9. Berlatihlah melatih otot perhatian, bukan hanya dengan kembali ketika Anda menyadari bahwa pikiran telah mengembara, tetapi dengan bermain dengan fokus perhatian yang lebih luas dan lebih sempit. Di beberapa wilayah tubuh, bereksperimenlah dengan bergerak mendekati bagian tertentu (seperti jari atau kelopak mata); di lain waktu, perluas ke perspektif yang lebih luas (seperti memperhatikan seluruh punggung, kaki, atau kepala).

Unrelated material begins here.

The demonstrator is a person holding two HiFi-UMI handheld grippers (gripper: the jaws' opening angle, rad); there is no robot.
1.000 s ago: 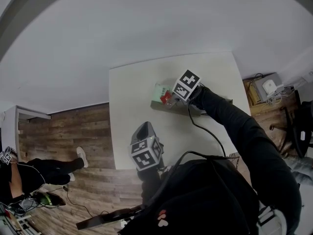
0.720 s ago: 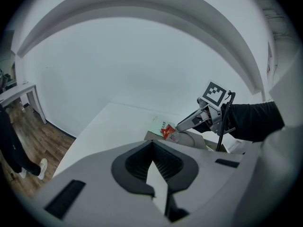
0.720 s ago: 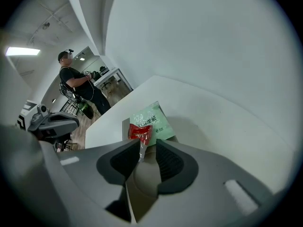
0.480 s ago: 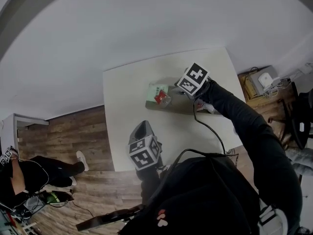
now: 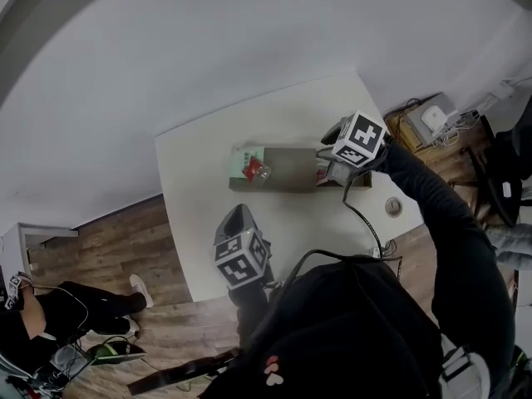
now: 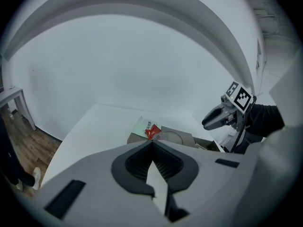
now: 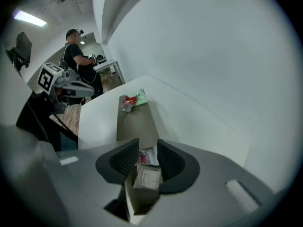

10. Ketika Anda telah memindai seluruh tubuh, biarkan perhatian Anda terbuka untuk memperhatikan semua sensasi tubuh Anda, dan biarkan mereka ditahan dengan kesadaran yang baik. Mungkin bayangkan bahwa Anda bernapas ke seluruh tubuh saat setiap nafas masuk, dan bernapas keluar dari seluruh tubuh dengan setiap nafas keluar. Beristirahatlah dalam kesadaran yang terbuka terhadap semua sensasi tubuh ini selama beberapa saat sebelum membuka mata, peregangan dan perlahan bangun. Lihat apakah Anda dapat mempertahankan kesadaran seluruh tubuh ini saat Anda bergerak melewati fase berikutnya di hari Anda.

Blogpost ini adalah kutipan dari Into The Heart of Mindfulness, oleh Ed Halliwell.